The Centre runs an annual program that includes a curated visual arts show, curated installations within Kelly’s Garden and exhibitions within four galleries; but it is the longer term projects and structures that are at the heart of SAC’s current vision. Three interconnected and ongoing projects currently define its vision. First is Mobile States, which was set up in 2004, but seeded prior to this so that Miller could bring Sydney-based The opera Project’s The Berlioz—Our Vampires Ourselves on from its Brisbane Powerhouse season in 2001. Mobile States, managed by Performing Lines, subsequently emerged as a nationally funded touring consortium that includes PICA (Perth), Performance Space (Sydney) and Arts House (Melbourne). Its mission is to extend the season, audience and impact of original shows, by touring between these venues. SAC’s priority with this program has generally been to present challenging, hybrid performances, integrating learning and professional development opportunities for local artists wherever possible. This year’s program brings Chunky Move’s Keep Everything.
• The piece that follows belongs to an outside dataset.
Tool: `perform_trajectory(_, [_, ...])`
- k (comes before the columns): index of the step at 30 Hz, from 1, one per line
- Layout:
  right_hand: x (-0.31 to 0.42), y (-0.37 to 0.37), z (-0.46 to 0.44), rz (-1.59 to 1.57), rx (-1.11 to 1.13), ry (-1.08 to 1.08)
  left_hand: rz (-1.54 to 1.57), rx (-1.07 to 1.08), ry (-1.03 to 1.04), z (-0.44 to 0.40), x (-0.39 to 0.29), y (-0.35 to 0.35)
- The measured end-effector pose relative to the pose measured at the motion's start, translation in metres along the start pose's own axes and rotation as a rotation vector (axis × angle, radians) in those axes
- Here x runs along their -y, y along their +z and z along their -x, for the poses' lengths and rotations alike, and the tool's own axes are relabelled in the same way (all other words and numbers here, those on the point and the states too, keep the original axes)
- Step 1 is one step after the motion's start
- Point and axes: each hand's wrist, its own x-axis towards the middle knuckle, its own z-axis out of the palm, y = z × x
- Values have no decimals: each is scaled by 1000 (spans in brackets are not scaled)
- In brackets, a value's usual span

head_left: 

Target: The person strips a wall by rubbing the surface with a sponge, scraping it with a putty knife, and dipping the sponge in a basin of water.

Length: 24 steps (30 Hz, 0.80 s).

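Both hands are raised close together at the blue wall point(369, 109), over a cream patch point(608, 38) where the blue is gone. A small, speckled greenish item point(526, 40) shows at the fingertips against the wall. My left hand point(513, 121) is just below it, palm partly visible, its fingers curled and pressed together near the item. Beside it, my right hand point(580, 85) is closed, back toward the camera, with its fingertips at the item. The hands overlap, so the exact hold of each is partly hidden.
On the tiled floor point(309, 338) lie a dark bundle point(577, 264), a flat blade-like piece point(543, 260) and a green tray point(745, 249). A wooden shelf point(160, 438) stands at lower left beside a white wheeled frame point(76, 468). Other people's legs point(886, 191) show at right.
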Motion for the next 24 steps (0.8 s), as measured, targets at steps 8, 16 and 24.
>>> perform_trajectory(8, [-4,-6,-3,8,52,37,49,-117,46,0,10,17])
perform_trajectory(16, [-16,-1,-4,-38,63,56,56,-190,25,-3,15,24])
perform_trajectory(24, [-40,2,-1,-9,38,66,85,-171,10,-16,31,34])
The second key program is HyPe, produced by Kelly Drummond Hawthorne, which incubates new, hybrid work in Tasmania. Recurring annually, this program draws in performance practitioners Deborah Pollard, Martyn Coutts and Aphids’ Willoh S Weiland as mentors and provocateurs for intensive arts laboratories. The program keys in with local festivals like Junction in Launceston, which will this year incorporate a pitching event for artists to develop funded projects for next year’s festival. Rather than present each idea that emerges from this program, SAC aims to support artists to find funding and forge relevant relationships. There are seven HyPe projects currently in development.
The third project, SITUATE, now in its second iteration, keys in with Tasmania’s bubbling festival landscape. Interestingly, this project navigates changes to the state’s arts ecology, brought on by the introduction of MONA FOMA, which is now seen as the leader in Tasmania’s festival scene. While Salamanca Arts Centre played a fundamental role in the first MOFO festival, it has refocused its energy back to its central purpose—to incubate risky, hybrid projects that push the bounds of artforms. SITUATE brings together emerging hybrid practitioners (sometimes rolling out of HyPe) with experienced events professionals to develop pitches for experimental public projects suited to local, national and international festivals. SITUATE currently has memoranda of understanding with six festivals and a number of projects in development. Miller is really excited by the projects underway: Giidanyba (Sky Beings) by Tyrone Sheather which will premier at Dark MOFO in 2015 and Plastic Histories by Cigdem Aydemir, currently showing at Vryfestival in South Africa. Critically, SAC doesn’t believe in pushing projects to fit particular annual timelines, but instead considers ways to give ideas the time needed to develop.
As MONA is on everyone’s lips when they think of Hobart and Tasmania these days, I ask Miller how she sees this diagrammatically. She gestures inward. She sees it as a place that people are drawn towards, a destination. Salamanca Arts Centre is also a destination, and a hub (as we speak on Saturday afternoon, we hear choirs in rehearsal for the Festival of Voices) but philosophically, as described by Cameron’s imagery, it is a place that thinks outwardly. Here, the focus is on developing artist careers and sending them outwards, with improved skills, a sense of autonomy, a desire to introduce risk into their practice and excellent connections.